Distrik Vasse di Western Australia mengalami malam yang tenang pada 27 Agustus 1883.
Sersan McDonald dari Kantor Polisi Vasse menerima laporan dari seorang polisi bernama Tonkin.
Tonkin mengaku mendengar dentuman keras menyerupai meriam besar dari arah barat laut sepanjang sore itu.
Tidak ada kapal terlihat dan sumber suara tersebut sangat sulit untuk dilacak.
Sersan McDonald mengutus Polisi Sutton ke Cape Naturaliste untuk memeriksa perairan keesokan harinya.
Sutton kembali tanpa hasil setelah mengamati perairan menggunakan teropong.
Namun, ia mencatat pasang surut air laut mengalami kenaikan dan penurunan dramatis.
Gunung Krakatau di Indonesia meletus dengan kekuatan dahsyat pada tanggal yang sama.
Ledakan tersebut mengirimkan gelombang kejut yang merambat ke seluruh penjuru dunia.
Suara tembakan di Vasse ternyata merupakan gelombang infrasonik dari letusan Krakatau.

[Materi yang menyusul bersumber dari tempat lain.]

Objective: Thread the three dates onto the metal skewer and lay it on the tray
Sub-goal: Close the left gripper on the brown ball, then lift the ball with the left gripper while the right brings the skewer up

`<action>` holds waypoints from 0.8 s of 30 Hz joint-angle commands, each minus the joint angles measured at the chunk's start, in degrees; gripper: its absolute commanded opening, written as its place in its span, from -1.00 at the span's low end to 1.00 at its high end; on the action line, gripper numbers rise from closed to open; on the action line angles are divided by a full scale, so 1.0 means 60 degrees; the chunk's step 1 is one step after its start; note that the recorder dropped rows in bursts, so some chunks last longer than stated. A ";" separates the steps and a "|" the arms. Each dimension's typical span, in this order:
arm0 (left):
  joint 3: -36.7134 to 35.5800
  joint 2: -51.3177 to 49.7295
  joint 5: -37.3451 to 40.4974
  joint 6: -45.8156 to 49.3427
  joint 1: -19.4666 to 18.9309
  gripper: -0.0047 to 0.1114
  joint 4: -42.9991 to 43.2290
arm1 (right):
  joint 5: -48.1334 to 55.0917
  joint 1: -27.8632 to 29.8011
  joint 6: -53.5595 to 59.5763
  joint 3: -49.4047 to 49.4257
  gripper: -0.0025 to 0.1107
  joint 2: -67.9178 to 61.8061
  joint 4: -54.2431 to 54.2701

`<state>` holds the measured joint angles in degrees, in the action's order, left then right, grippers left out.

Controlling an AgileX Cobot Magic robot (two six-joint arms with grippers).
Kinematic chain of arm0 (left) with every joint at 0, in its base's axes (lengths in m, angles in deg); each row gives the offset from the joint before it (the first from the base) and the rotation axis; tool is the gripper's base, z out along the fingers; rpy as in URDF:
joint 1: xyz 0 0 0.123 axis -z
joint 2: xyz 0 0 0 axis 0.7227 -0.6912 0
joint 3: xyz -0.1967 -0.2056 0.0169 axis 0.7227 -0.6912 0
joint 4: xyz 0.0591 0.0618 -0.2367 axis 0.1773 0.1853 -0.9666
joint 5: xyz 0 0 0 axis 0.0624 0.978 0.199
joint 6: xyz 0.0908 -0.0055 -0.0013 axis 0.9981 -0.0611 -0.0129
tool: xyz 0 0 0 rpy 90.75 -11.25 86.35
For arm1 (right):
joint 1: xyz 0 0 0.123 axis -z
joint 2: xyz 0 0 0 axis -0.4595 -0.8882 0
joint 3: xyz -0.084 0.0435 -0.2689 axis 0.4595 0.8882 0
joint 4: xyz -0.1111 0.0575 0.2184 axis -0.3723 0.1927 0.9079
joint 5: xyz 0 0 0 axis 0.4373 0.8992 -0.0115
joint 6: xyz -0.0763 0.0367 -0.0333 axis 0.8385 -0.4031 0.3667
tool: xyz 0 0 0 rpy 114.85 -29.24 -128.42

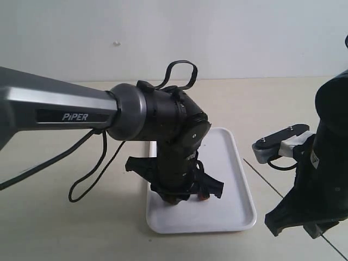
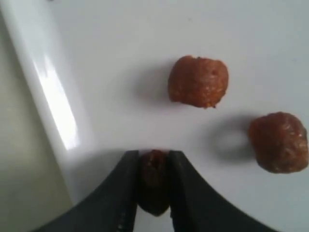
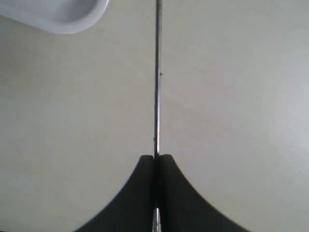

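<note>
Three reddish-brown dates sit on the white tray [image 2: 96, 72]. In the left wrist view one date [image 2: 154, 181] is pinched between the fingers of my left gripper [image 2: 153, 157], which is shut on it just above the tray floor. Two other dates lie loose beyond it, one [image 2: 198, 80] nearer and one [image 2: 279, 141] off to the side. In the exterior view the left gripper [image 1: 182, 194] stands over the tray [image 1: 234, 212], hiding most of the dates. My right gripper [image 3: 155, 158] is shut on the metal skewer [image 3: 157, 72], which runs straight out over the table.
The tray's corner [image 3: 58, 14] shows at the edge of the right wrist view. The right arm [image 1: 318, 185] stands on the beige table [image 1: 54, 217] to the tray's right. Black cables [image 1: 89, 179] hang from the left arm beside the tray.
</note>
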<state>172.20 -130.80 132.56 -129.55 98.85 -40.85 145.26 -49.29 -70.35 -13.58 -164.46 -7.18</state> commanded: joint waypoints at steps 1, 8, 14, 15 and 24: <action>-0.0061 0.0293 0.0221 0.0309 -0.0095 -0.45 0.0013 | 0.0032 -0.0004 0.0021 -0.0093 -0.96 -0.0009 0.0094; -0.0061 0.1745 0.0199 0.0641 -0.0545 -0.45 -0.0043 | -0.0260 -0.0004 0.0134 -0.0093 -0.96 -0.0009 0.0619; -0.0061 0.2725 0.0151 0.1225 -0.1119 -0.46 -0.0654 | -0.0343 -0.0004 0.0595 -0.0093 -0.96 -0.0009 0.1067; -0.0061 0.2861 0.0151 0.1442 -0.1258 -0.46 -0.0914 | -0.0403 -0.0004 0.0805 -0.0093 -0.96 -0.0009 0.1308; -0.0061 0.3329 -0.0183 0.4590 -0.2659 -0.46 -0.4831 | -0.1359 -0.0004 0.4143 -0.0073 -0.96 -0.0009 0.5209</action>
<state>171.84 -111.31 132.97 -107.16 84.24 -63.92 139.28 -49.29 -50.00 -13.58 -164.46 19.33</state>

Pasang surut air laut tak wajar juga menjadi bagian dari dampak letusan tersebut.
Pulau vulkanik Krakatau menghasilkan ledakan ketiga pada pukul 10:02 pagi tanggal 27 Agustus 1883.
Ledakan tersebut menjadi suara paling keras yang pernah terekam oleh instrumen manusia.
Suara letusan itu terdengar jelas sejauh 3.110 kilometer di Perth, Australia Barat.